Selon la Commission des travailleurs, « ceci était un autre exemple où le manque de places dans les ULS [Unités Locales de Santé] rejette à tort la responsabilité sur l’INEM ».
« Et dans le cas en question, même pour les professionnels qui travaillent dans les CODU [Centre de Guidage des Urgences Médicales], tels que les médecins, les infirmiers et les techniciens d’urgence préhospitalière », poursuit-elle.
En soulignant que, « à chaque appel pris », tous « garantissent que le secours soit apporté avec rapidité, précision et humanité », la commission rappelle « la pression croissante en raison des difficultés dans les Services d’Urgence » (SU).
« Chaque jour, ils travaillent inlassablement pour coordonner les ressources, guider les procédures et sauver des vies, sans la reconnaissance due. Ni l’INEM ni ses professionnels ne peuvent continuer à être tenus responsables de l’inefficacité des SU (dans ce cas, d’accepter ou non les usagers référencés) », conclut le communiqué.
Une femme enceinte de 34 semaines, résidant à Moita, a dû passer « presque trois heures » dans une ambulance avant d’être dirigée vers la Maternité Alfredo da Costa à Lisbonne, a rapporté TVI jeudi.
Le même jour, l’Association Nationale des Techniciens d’Urgence Médicale (ANTEM) a exprimé « de sérieuses préoccupations » quant à la coordination entre les hôpitaux du SNS et l’INEM dans la prise en charge des cas d’urgence concernant des femmes enceintes.

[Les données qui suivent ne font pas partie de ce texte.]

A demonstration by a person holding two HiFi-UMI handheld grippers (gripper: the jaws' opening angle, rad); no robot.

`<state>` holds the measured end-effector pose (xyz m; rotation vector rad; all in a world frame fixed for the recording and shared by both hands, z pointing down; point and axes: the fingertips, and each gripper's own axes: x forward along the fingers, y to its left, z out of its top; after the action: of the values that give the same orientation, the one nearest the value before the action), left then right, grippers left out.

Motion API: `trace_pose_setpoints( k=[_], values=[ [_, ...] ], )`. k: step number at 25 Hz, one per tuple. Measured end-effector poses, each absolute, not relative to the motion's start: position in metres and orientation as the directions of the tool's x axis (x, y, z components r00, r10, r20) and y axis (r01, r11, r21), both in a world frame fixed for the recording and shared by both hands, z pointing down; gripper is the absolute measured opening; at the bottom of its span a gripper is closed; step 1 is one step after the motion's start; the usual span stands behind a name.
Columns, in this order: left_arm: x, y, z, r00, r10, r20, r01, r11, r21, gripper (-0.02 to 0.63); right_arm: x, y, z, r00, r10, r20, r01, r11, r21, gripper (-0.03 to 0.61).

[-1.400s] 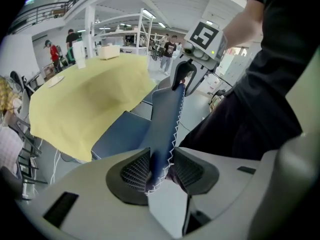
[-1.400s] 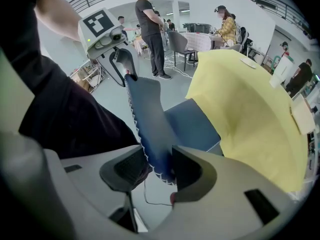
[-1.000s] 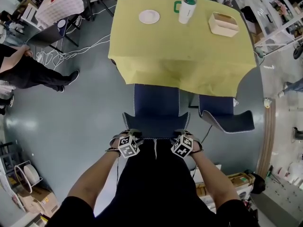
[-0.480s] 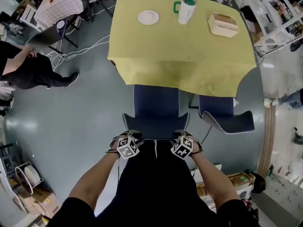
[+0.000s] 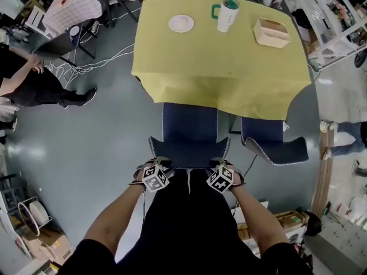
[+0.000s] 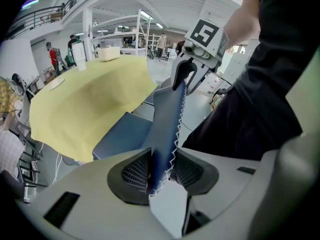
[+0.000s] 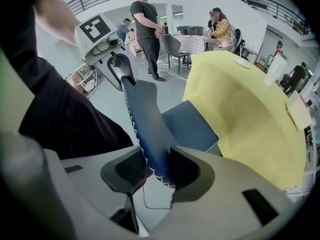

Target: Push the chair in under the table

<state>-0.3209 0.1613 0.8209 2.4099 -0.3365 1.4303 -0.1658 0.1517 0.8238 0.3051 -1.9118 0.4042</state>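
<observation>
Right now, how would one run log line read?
phase: grasp before push | left gripper: shut on backrest | right gripper: jaws just closing, backrest gripped between them | seat: partly under table

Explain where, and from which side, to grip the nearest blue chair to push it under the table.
Grip the top edge of the backrest near both corners, coming down from behind. It is a thin upright panel that fits between jaws, and the seat already faces the table. The left gripper clamps it there; the right gripper, whose jaws have just been closing, grips it too.
</observation>
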Motion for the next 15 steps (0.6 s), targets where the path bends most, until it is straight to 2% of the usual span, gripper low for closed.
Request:
trace_pose_setpoints(
  k=[15],
  values=[
    [-0.324,0.115,0.823,0.472,-0.055,0.88,-0.382,-0.912,0.148,0.141,-0.169,0.107,0.825,-0.359,-0.033,0.933,-0.398,0.91,-0.121,0.155]
  ],
)
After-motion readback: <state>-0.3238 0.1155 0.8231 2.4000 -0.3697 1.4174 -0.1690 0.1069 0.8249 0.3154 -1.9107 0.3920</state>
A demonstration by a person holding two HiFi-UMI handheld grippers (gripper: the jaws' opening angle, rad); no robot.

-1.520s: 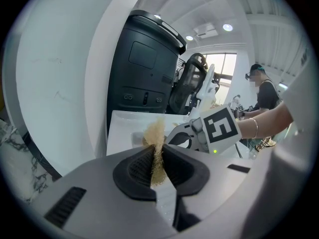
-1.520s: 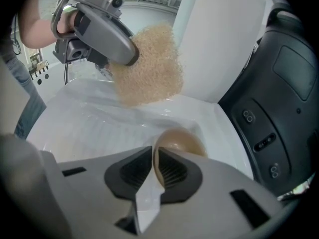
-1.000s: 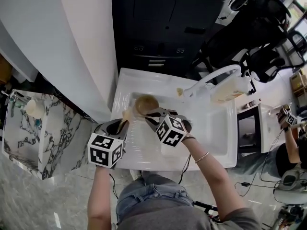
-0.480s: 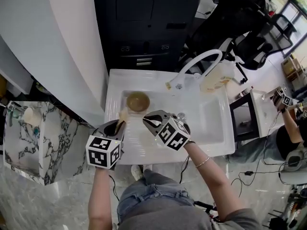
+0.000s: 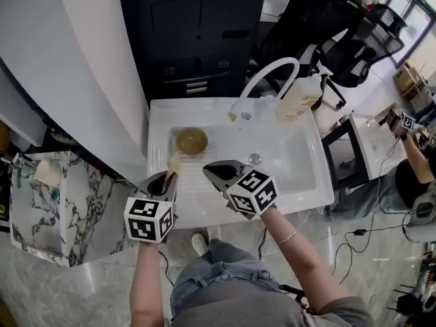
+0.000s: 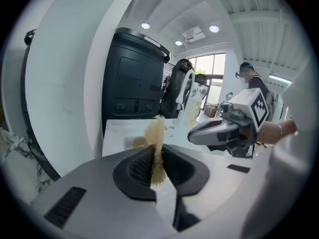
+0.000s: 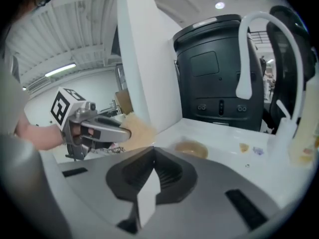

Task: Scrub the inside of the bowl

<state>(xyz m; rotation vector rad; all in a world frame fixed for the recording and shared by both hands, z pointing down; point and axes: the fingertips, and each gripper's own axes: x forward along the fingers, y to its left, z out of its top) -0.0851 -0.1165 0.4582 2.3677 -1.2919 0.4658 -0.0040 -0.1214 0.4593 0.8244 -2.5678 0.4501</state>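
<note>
While the left gripper (image 6: 156, 157) clenches its dark, ribbed jaws on a scrubber (image 6: 155, 131), the right gripper (image 7: 153, 152) has its jaws pressed together with nothing between them. The scrubber is a thin, tan, fibrous pad with a ragged top edge, and it stands upright out of the jaws. Both grippers have smooth grey shells. Each carries a white cube printed with black square markers, the left cube (image 5: 150, 219) and the right cube (image 5: 253, 193). In the head view both grippers hang over the front edge of the sink (image 5: 310, 189). The left one is at the front left corner and the right one is just beside it toward the middle, their tips apart.

The bowl (image 5: 192, 141) sits upright in the basin near the sink's back left corner, well apart from both grippers. It is small and round, tan-brown with a dull, wood-like look, and its inside is a shade darker than its rim. The right gripper view shows it as a shallow, flat oval.

The sink is glossy white and rectangular, with a round metal drain (image 5: 255, 158) near the middle of the basin. At its back edge stands a white, arched faucet (image 5: 272, 77). Just beside that, toward the back right corner, is a translucent bottle (image 5: 300, 101) of yellowish liquid.
</note>
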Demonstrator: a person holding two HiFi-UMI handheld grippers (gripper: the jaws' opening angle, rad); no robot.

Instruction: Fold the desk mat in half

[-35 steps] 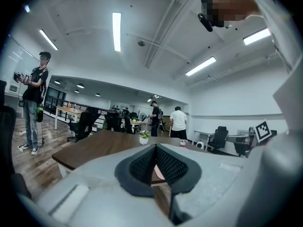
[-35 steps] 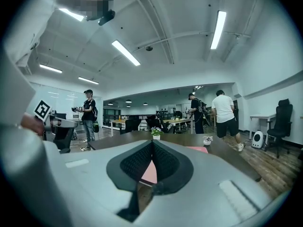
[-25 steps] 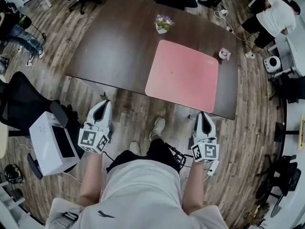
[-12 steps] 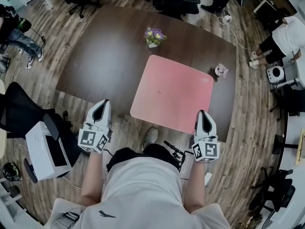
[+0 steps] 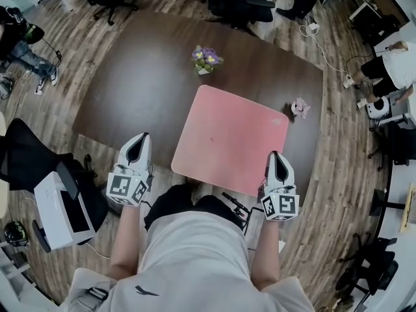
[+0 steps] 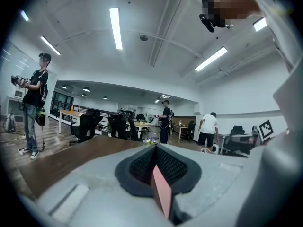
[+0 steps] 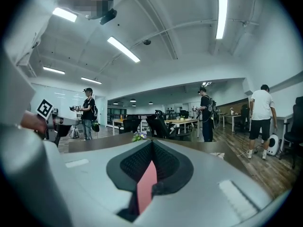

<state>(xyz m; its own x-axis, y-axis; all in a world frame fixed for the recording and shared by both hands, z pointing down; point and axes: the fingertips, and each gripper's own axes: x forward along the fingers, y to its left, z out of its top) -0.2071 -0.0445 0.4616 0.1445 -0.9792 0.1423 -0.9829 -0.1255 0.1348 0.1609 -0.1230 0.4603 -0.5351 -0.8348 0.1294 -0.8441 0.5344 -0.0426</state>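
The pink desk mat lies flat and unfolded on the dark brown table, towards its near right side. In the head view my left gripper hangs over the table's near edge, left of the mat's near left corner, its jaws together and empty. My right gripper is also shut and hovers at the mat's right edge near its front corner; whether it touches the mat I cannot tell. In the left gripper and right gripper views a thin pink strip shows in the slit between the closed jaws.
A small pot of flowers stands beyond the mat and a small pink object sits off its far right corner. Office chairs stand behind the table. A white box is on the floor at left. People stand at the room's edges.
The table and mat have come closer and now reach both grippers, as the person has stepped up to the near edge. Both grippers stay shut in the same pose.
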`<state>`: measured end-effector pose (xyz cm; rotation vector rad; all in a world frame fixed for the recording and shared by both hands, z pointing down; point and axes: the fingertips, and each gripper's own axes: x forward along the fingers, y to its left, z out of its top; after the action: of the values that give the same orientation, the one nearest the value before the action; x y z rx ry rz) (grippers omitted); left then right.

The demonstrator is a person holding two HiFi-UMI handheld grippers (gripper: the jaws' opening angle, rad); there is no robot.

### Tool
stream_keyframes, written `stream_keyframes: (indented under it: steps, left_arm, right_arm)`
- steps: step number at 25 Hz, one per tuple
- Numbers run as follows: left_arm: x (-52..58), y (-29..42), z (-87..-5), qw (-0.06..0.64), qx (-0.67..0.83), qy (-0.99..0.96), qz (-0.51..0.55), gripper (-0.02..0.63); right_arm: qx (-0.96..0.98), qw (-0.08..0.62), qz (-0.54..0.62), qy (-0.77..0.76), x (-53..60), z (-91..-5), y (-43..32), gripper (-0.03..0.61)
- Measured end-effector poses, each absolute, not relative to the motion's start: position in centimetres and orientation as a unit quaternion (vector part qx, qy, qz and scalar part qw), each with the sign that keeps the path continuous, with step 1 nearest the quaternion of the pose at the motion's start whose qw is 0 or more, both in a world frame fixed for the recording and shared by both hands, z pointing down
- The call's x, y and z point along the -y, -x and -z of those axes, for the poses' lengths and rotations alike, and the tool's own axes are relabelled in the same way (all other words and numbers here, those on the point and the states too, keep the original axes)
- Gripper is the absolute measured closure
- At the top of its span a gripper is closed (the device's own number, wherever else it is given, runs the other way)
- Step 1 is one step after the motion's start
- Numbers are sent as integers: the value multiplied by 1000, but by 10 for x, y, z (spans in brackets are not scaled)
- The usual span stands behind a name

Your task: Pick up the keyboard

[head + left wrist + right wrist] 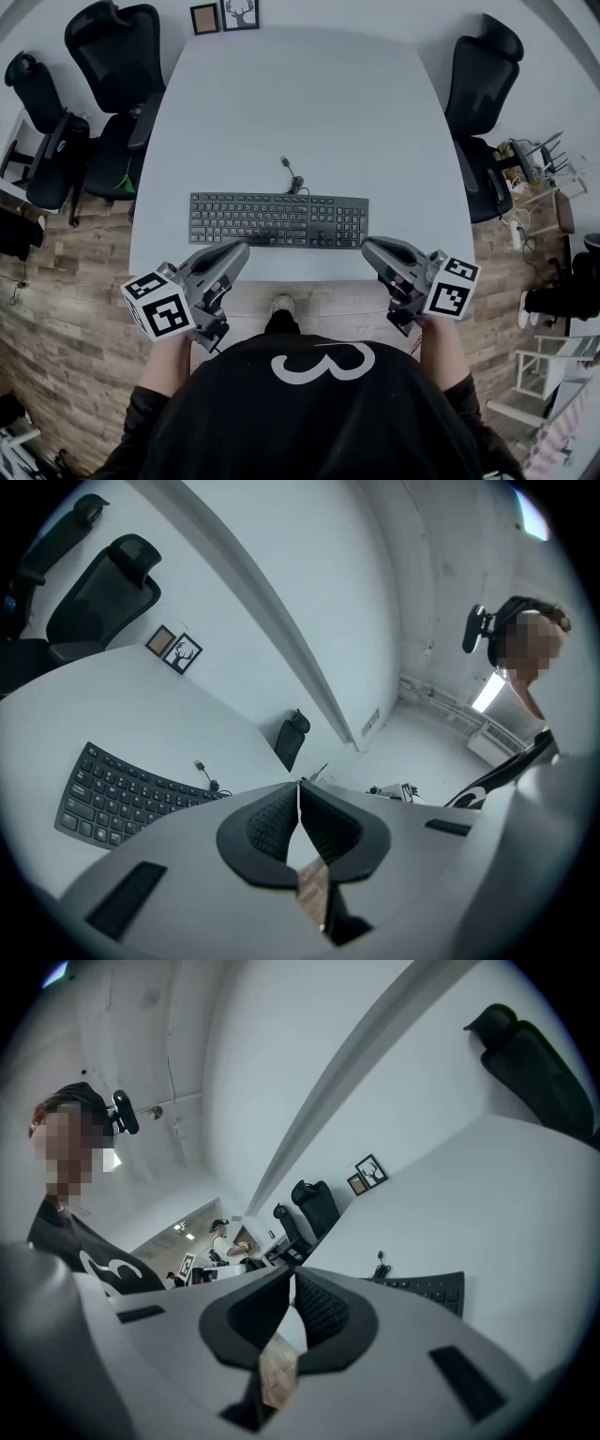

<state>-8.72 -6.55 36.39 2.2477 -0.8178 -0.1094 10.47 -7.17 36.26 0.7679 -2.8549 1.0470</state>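
A black keyboard (pixel 278 220) lies flat near the front edge of the white table (pixel 300 112), its cable coiled just behind it. My left gripper (pixel 240 251) hovers at the table's front edge, just below the keyboard's left end, shut with nothing in it. My right gripper (pixel 369 247) sits by the keyboard's right front corner, also shut and holding nothing. In the left gripper view the keyboard (pixel 122 797) shows to the left of the closed jaws (pixel 299 787). In the right gripper view the keyboard's end (pixel 433 1290) lies to the right of the closed jaws (pixel 290 1271).
Black office chairs stand at the table's left (pixel 117 84) and right (pixel 483 103). Two small picture frames (pixel 225 15) lean at the far edge. Wooden floor lies below the front edge, and cables and racks clutter the right side (pixel 539 169).
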Motion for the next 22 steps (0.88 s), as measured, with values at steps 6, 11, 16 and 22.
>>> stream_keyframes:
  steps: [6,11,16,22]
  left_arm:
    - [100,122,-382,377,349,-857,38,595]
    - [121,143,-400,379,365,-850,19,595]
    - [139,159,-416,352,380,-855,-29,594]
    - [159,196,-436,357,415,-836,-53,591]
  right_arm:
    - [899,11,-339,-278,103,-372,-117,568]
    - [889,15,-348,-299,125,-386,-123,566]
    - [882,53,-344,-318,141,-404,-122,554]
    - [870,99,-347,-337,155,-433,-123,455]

« La femme enceinte est restée dans l’ambulance, tandis que le CODU tentait de déterminer vers où transporter cette patiente et les pompiers ont attendu une décision jusqu’à 14h20 », a indiqué l’association.
Pendant ce temps d’attente, « la possibilité d’un transfert vers un hôpital à Coimbra a même été envisagée », a souligné l’ANTEM, précisant que ce cas montre clairement qu’il n’existe pas de coordination efficace entre les CODU et les services d’urgence des hôpitaux.
Le même jour, l’INEM, sans confirmer le temps d’attente d’environ trois heures, a précisé à l’agence Lusa que « la demande a été reçue au CODU via le SNS24 », ayant activé les Pompiers Volontaires d’Alcochete.
Quant à l’Unité Locale de Santé de l’Arco Ribeirinho (ULSAR), dans un communiqué envoyé à l’agence Lusa, elle a indiqué que la femme enceinte de jumeaux a été examinée mercredi lors d’une consultation à haut risque obstétrique à l’Hôpital du Barreiro et a refusé d’être transférée dans un hôpital avec des soins intensifs néonataux.
« La femme enceinte a refusé le transfert, invoquant la nécessité de résoudre des problèmes familiaux à domicile », ayant été informée des risques et signé la « décharge à sa responsabilité et contre avis médical », a précisé l’ULSAR.
En conséquence, et selon l’ULS, les professionnels de la santé ont conseillé à la femme enceinte de contacter la ligne SNS 24 le plus rapidement possible, « mentionnant le risque de grande prématurité et la nécessité d’être dirigée vers une unité hospitalière avec des soins néonataux différenciés ».